Your answer should consist of the lines in the listing that hold "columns".
────────
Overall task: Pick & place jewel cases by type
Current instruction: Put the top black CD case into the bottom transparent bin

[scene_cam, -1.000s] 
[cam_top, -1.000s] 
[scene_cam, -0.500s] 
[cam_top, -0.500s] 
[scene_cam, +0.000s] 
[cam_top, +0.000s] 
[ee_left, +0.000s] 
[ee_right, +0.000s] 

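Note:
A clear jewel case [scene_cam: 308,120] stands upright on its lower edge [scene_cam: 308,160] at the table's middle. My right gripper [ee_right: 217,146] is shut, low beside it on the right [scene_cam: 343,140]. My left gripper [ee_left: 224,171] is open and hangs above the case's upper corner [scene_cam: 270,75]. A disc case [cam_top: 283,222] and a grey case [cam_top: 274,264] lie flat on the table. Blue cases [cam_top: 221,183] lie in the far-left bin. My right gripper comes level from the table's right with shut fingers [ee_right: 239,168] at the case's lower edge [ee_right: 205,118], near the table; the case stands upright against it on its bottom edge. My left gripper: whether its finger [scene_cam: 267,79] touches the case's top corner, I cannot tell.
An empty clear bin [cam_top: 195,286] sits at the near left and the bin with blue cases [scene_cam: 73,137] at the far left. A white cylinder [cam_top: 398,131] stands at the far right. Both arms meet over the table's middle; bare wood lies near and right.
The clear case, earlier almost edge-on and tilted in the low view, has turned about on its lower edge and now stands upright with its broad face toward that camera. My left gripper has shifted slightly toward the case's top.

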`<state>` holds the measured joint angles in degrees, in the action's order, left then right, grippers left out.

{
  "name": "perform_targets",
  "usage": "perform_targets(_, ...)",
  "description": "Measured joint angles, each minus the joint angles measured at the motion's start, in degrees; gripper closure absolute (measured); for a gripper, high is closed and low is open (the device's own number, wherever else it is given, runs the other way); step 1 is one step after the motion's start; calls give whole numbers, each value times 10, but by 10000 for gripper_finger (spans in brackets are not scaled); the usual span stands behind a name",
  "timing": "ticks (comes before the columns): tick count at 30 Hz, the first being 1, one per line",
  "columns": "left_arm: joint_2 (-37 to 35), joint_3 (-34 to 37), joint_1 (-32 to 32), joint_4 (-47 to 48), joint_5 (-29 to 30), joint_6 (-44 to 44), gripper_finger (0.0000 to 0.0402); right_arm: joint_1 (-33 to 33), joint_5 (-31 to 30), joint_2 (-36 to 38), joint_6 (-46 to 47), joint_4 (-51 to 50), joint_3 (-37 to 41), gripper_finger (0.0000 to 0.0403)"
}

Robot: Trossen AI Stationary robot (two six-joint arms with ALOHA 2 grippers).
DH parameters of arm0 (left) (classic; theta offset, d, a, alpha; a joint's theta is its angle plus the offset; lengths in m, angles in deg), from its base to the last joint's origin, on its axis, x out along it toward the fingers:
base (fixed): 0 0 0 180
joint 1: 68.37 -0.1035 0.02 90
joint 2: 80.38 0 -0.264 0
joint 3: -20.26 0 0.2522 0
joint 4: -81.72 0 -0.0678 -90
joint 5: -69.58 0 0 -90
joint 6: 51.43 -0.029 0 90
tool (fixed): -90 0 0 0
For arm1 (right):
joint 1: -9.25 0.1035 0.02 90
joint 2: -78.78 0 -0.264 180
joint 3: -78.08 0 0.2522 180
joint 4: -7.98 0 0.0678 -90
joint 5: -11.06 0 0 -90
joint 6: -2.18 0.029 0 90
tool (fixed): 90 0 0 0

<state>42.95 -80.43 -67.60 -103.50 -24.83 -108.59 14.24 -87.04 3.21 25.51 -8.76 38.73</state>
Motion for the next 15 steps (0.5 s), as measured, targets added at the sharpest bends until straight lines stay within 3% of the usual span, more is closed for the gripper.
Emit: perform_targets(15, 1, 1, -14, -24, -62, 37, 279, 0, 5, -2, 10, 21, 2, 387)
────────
● REPLY:
  "timing": "ticks (comes before the columns): tick count at 30 Hz, the first being 1, one per line",
  "columns": "left_arm: joint_2 (-37 to 35), joint_3 (-34 to 37), joint_1 (-32 to 32), joint_4 (-47 to 48), joint_5 (-29 to 30), joint_6 (-44 to 44), gripper_finger (0.0000 to 0.0402); right_arm: joint_1 (-33 to 33), joint_5 (-31 to 30), joint_2 (-36 to 38), joint_6 (-46 to 47), joint_4 (-51 to 50), joint_3 (-37 to 41), gripper_finger (0.0000 to 0.0403)"

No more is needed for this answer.